Colombo, Nov 27 (IANS) The re-emergence of terror group Hizb ut-Tahrir (HT) in Bangladesh’s public arena — marked by its gathering near Baitul Mukarram Mosque in Dhaka – has exposed how extremist ideologies do not vanish but adapt, recalibrate, and exploit the political landscape, a report said on Thursday.
It added that HT resurfaces with a renewed agenda aimed at undermining constitutional sovereignty, infiltrating institutions, and weaponising political turbulence to reshape the nation’s trajectory.

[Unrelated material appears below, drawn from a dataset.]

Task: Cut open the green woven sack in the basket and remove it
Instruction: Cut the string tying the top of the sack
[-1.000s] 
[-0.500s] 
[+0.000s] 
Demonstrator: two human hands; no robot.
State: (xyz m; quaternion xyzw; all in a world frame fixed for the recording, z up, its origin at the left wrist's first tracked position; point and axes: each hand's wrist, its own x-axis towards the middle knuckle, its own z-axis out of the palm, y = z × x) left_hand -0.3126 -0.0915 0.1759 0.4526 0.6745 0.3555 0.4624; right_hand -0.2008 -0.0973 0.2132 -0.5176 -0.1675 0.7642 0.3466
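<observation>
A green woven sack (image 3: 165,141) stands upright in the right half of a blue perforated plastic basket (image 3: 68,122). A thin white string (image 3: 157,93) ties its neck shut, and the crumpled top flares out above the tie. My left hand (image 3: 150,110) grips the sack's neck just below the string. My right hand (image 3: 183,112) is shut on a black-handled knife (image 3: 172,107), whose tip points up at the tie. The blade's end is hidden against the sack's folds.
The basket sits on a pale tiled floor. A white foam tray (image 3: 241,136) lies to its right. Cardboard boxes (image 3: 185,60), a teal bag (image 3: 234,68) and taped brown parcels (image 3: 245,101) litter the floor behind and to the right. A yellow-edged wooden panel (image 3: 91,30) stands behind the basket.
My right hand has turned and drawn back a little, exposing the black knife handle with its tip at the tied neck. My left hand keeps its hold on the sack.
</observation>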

According to a report in Sri Lanka Guardian, the sight of white caps, black-and- white banners, and coordinated chants of “Khilafah” and “Allahu Akbar” was not merely a theatrical symbolism; it rather represented a carefully crafted attempt to reassert a transnational ideology that stands in conflict with Bangladesh’s constitutional framework.
“In fact, Hizb ut-Tahrir stands as one of the most insidious threats to Bangladesh’s peace and sovereignty. Cloaked in the rhetoric of piety, this militant outfit peddles a fanatical, anti-state ideology designed to erode our constitutional order and plunge the nation into ruin. Its operatives prey on disillusioned youth, poisoning minds with extremist dogma and plotting to dismantle the very fabric of our democratic republic. It is deeply entangled with every malignant political Islamist faction in Bangladesh, operating through the shadows and the machinery of cloak-and-dagger intrigue,” the report detailed.
“Bangladesh, born of blood and sacrifice in 1971, cannot and must not tolerate such treachery. This organisation is not a movement of faith-it is a malignant force that seeks to destabilise the country, undermine its institutions, and imperil its people. It must be confronted, exposed, and extinguished with the full weight of the law and the unwavering resolve of a vigilant nation,” it added.
The report stated that the HT’s agenda is explicit and unambiguous—dismantling nation-state constitutions and replacing them with a unified caliphate governed by a single interpretation of Sharia.
“Elections, pluralism, and legislative deliberation are dismissed as illegitimate ‘man-made law.’ This is not a movement seeking accommodation within Bangladesh’s constitutional frame; it is an argument for the abrogation of the frame itself,” it stressed.
Although HT presents itself as “non-violent,” the report said, its absolutist end-state and rejection of democratic institutions create a permissive intellectual corridor that enabled radicalisation in Bangladesh. The US Country Reports on Terrorism reportedly highlighted how the persistence of banned ideologies sustains in an environment conducive to extremism even when no explicit acts of violence occur.
The report emphasised that the political turbulence since 2024 in Bangladesh has “widened discursive space”, while extremist actors have “tapped into broader protest ecosystems by appropriating the vocabulary of rights and anti-authoritarianism”.